Она с первого взгляда влюбилась в арабскую кобылу по кличке Жермина. Лошадь была истиной красавицей, с черными пятнами, и ее огромные карие глаза вспыхивали безумным огнем диких предков. Оливия взяла за обыкновение выскальзывать из Брайтуайта перед рассветом в одном шерстяном платье и плаще. Она забиралась на кобылу без седла и, распустив по плечам волосы, мчалась через пустошь к Маргрейвскому утесу, а там, глядя на восходящее солнце, представляла, что вот сейчас она обернется и увидит мужа, вернувшегося, наконец, домой.
Но он не возвращался. И Оливия удвоила свои хлопоты по дому.
Она начала восстановление старого дома с помещения объявлений в Миддлхэме о найме опытных слуг. Ее послание повару-французу имело успех. Через два дня Жак Дюбуа появился на пороге Брайтуайта вместе с багажом.
Следующим делом Оливия наняла плотников и маляров. Вскоре Брайтуайт наполнился стуком молотков, визгом пил, звуками шагов, хихиканьем горничных и посвистыванием рабочих. Иногда Оливия уединялась в тиши кабинета Майлза, садилась в кресло Майлза или за стол Майлза и глядела на жуткие, набитые опилками звериные головы с оскаленными зубами и стеклянными глазами, глядящими на нее со стен. Типично мужская комната вплоть до ружейного шкафа, содержащего внушительную коллекцию оружия, включая огромный охотничий нож с резной рукояткой слоновой кости, арбалет и несколько ружей.

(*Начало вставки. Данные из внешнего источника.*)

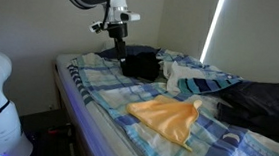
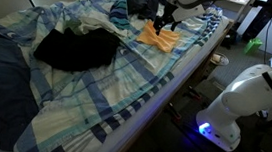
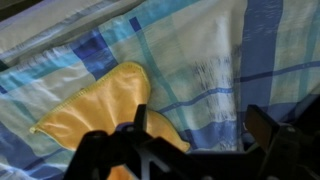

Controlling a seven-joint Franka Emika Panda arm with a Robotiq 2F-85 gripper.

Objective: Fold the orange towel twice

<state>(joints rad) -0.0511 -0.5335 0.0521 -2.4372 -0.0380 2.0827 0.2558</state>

Стол явно был реликвией, доставшейся от какого-то дальнего предка, который, видимо, предпочитал, чтобы мебель была непомерно массивная и чересчур витиеватая. Каждая сторона этого сооружения была украшена замысловатой резьбой, изображающей витые листочки и желуди, из-за которых выглядывала белка. Ореховое дерево почернело от бесчисленного количества полировок. Она, разумеется, предпочла бы что-то более изящное и утонченное, например, что-нибудь в стиле королевы Анны с изящными ножками.